Level 1: A Drawing Isn’t a Plan
Imagine your friend quickly draws a picture of a house on a napkin – just a box with a triangle roof and maybe a door and windows. Your friend says, “I want a house that looks like this!” Now, you’re a home builder, and you’re looking at this simple doodle. You ask, “Like what exactly do you want inside? How many bedrooms? One floor or two? What materials? Any specific colors or style?” But before your friend answers, your boss pops up and asks you, “Great, when will the house be finished?”
😅 See the problem? The little sketch of a house doesn’t tell you much at all. You only know it’s a house shape, but not the important details needed to actually build it. You feel confused because you have to guess a lot of things. It’s funny and frustrating because nobody explained the details, yet you’re already expected to say when it’ll be done. That’s exactly what’s happening in the meme: someone drew a quick web page idea (the whiteboard drawing) and expects a full website from it, and the manager is asking how soon it will be ready.
In simple terms, the meme is joking that just a quick drawing isn’t enough to know what to do, but people still act like everything is clear. It’s like getting almost no instructions but being expected to finish the job quickly. The humor comes from how silly that is – anyone can see a doodle isn’t a complete plan. Yet in real life, this happens to developers a lot, which is why they find it both funny and painfully true. The feeling is a mix of “Haha, yep, been there!” and “Oh no, not this again…”.
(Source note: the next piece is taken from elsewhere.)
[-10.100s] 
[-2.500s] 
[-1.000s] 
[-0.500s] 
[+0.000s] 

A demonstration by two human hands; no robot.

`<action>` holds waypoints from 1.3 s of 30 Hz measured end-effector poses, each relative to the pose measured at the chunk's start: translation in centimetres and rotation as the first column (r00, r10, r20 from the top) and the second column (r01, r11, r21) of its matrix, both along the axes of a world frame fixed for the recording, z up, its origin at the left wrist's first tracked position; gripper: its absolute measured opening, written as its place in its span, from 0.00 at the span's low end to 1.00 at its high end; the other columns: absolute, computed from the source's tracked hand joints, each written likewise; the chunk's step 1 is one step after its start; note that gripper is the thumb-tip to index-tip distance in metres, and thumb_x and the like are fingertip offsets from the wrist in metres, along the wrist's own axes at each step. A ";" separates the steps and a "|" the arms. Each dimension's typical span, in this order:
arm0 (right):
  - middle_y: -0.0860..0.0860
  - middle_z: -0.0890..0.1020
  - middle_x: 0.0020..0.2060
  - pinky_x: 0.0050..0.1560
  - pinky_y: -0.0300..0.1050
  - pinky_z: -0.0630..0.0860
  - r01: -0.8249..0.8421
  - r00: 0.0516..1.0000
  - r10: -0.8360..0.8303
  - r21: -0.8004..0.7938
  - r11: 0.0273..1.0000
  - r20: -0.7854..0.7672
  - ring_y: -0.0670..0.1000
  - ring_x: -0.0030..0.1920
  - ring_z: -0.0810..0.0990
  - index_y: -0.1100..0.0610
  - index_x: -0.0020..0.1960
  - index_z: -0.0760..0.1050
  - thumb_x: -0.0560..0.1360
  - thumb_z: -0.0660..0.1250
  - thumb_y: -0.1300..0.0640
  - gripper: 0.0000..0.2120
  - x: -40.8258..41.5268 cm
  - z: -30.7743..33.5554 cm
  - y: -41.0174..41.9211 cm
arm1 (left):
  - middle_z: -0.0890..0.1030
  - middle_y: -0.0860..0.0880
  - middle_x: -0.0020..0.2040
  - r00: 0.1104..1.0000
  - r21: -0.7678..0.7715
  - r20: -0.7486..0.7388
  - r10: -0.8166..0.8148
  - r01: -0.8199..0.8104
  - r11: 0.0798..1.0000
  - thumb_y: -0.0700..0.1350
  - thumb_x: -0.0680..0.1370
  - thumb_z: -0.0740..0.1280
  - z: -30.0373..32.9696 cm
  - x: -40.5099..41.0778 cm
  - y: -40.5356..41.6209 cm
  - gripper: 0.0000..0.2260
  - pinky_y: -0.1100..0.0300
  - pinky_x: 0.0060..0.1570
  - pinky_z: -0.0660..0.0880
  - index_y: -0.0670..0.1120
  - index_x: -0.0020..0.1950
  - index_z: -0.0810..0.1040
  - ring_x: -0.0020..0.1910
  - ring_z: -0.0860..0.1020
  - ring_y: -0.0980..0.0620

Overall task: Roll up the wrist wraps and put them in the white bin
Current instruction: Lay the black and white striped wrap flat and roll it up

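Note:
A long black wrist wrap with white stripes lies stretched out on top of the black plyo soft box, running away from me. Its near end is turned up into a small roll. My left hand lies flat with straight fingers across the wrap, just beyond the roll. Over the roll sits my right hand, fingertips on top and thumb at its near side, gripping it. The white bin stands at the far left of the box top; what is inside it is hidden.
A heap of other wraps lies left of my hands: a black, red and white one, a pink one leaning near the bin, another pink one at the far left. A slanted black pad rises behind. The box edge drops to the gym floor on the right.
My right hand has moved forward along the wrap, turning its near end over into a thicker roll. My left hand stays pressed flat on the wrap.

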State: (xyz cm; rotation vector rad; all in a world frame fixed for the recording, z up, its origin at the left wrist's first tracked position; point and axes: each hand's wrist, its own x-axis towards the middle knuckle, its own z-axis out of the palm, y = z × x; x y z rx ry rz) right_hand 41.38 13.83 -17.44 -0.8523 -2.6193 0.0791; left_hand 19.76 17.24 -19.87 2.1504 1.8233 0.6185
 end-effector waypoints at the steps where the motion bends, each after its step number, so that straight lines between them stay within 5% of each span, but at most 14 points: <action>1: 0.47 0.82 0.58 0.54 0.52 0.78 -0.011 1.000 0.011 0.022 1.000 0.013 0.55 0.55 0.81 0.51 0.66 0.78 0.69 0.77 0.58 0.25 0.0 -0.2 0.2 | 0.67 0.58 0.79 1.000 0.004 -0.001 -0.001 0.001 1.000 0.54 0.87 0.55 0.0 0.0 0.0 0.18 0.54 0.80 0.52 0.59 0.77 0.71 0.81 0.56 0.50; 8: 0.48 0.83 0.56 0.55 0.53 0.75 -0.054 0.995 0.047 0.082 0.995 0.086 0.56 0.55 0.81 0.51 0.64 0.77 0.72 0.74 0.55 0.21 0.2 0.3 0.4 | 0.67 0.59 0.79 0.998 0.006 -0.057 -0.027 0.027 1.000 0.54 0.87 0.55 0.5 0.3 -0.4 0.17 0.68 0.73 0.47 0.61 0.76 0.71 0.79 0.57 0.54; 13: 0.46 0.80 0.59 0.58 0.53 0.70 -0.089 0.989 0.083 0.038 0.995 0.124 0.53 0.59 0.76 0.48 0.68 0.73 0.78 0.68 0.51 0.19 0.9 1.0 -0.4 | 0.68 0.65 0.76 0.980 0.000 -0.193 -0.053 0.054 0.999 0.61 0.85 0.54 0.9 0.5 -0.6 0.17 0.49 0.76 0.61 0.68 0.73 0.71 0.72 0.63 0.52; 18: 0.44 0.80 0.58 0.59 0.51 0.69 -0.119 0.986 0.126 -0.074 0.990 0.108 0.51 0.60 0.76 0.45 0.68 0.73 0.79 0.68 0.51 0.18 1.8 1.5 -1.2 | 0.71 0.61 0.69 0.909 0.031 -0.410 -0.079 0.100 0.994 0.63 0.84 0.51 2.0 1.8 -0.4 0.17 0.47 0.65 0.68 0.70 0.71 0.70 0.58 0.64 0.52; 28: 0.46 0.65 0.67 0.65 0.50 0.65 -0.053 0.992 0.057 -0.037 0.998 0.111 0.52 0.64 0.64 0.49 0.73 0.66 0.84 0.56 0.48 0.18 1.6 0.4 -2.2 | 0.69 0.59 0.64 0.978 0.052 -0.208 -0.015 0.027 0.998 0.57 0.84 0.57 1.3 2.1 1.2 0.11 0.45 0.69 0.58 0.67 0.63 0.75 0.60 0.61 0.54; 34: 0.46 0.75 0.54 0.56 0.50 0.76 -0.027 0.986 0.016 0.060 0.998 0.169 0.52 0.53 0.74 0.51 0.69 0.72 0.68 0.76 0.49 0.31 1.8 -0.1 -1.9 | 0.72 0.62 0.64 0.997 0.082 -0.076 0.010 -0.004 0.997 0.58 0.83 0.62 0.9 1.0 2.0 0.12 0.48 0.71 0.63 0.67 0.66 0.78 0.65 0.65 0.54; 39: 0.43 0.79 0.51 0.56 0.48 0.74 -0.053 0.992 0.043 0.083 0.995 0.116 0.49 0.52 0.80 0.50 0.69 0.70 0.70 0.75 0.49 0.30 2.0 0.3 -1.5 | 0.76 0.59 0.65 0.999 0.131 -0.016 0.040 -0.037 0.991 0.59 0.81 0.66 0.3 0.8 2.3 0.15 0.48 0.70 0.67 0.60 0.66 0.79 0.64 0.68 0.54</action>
So, the meme is making a simple point: if you want something done right (whether it’s building a house or a web page), you need to explain what you want clearly. Otherwise, asking “When will it be done?” is like asking for the impossible. A drawing can start the conversation, but it’s not the whole story – and that’s why developers laugh at this scene. They’ve been that builder with only a scribble to go on, shaking their head when the boss asks for a due date anyway.
Level 2: Deadlines Without Details
Let’s break down the joke in simpler terms. In the image, a user (client or stakeholder) has drawn a quick sketch on a whiteboard showing a web page idea. The drawing has a crude browser window shape with three horizontal lines. Each line ends in little stick-figure circles and squares – it vaguely suggests a list of items, maybe with user icons (circles) and checkboxes or buttons (squares). Essentially, it’s a very rough wireframe of a webpage, but with almost no detail. Think of it like a napkin sketch for a website – just a loose outline.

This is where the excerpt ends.